Exercise directions: All lines between the start of the listing below and the line containing "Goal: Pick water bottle", inclusive, must be repeated exactly.

Available data:

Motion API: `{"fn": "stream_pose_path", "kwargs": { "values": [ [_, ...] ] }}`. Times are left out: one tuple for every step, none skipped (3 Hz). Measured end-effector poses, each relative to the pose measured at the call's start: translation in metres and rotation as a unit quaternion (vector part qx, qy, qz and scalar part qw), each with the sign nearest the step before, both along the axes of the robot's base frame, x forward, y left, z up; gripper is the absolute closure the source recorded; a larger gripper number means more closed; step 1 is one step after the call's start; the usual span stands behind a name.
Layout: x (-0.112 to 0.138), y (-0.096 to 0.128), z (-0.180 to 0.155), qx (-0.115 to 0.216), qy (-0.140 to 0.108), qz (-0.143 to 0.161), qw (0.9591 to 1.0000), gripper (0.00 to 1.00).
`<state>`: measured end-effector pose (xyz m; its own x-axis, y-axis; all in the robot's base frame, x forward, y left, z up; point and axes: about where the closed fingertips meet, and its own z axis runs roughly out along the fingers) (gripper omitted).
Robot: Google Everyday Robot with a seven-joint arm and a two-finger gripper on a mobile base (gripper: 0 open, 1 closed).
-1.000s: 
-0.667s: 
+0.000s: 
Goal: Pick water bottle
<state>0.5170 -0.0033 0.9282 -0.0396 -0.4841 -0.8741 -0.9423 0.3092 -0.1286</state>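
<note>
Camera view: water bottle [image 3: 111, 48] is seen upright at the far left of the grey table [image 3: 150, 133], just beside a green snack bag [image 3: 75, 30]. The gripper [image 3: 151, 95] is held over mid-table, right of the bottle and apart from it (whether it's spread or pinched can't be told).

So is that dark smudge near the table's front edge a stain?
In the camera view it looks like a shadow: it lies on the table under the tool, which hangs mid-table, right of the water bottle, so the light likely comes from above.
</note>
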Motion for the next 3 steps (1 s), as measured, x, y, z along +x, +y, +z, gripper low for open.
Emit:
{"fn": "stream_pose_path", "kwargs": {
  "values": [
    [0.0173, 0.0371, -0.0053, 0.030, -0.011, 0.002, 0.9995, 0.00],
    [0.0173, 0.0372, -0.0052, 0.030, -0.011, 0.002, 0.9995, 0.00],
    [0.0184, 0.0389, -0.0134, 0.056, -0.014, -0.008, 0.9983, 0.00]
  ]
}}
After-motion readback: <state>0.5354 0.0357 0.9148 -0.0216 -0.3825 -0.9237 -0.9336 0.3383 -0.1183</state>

Answer to this problem:
Motion API: `{"fn": "stream_pose_path", "kwargs": { "values": [ [_, ...] ] }}`. Times are left out: one tuple for every step, none skipped (3 Hz). Measured end-effector poses, each relative to the pose measured at the call's start: translation in metres and rotation as a unit quaternion (vector part qx, qy, qz and scalar part qw), each with the sign nearest the step before, both along the axes of the robot's base frame, x forward, y left, z up; gripper is the absolute closure the source recorded; a larger gripper number means more closed; step 1 is one step after the call's start; the usual span stands behind a name.
Layout: x (-0.112 to 0.138), y (-0.096 to 0.128), z (-0.180 to 0.155), qx (-0.115 to 0.216), qy (-0.140 to 0.108), qz (-0.143 to 0.161), qw (0.9591 to 1.0000), gripper (0.00 to 1.00).
`<state>`: measured end-effector pose (xyz m; its own x-axis, y-axis; all in the robot's base frame, x forward, y left, z up; point and axes: about where the closed fingertips meet, and its own z axis runs roughly out along the fingers) (gripper omitted).
Robot: Google Everyday Robot with a seven-joint arm and a two-finger gripper on a mobile base (gripper: 0 open, 1 closed).
-1.000s: 
-0.667s: 
+0.000s: 
Goal: Pick water bottle

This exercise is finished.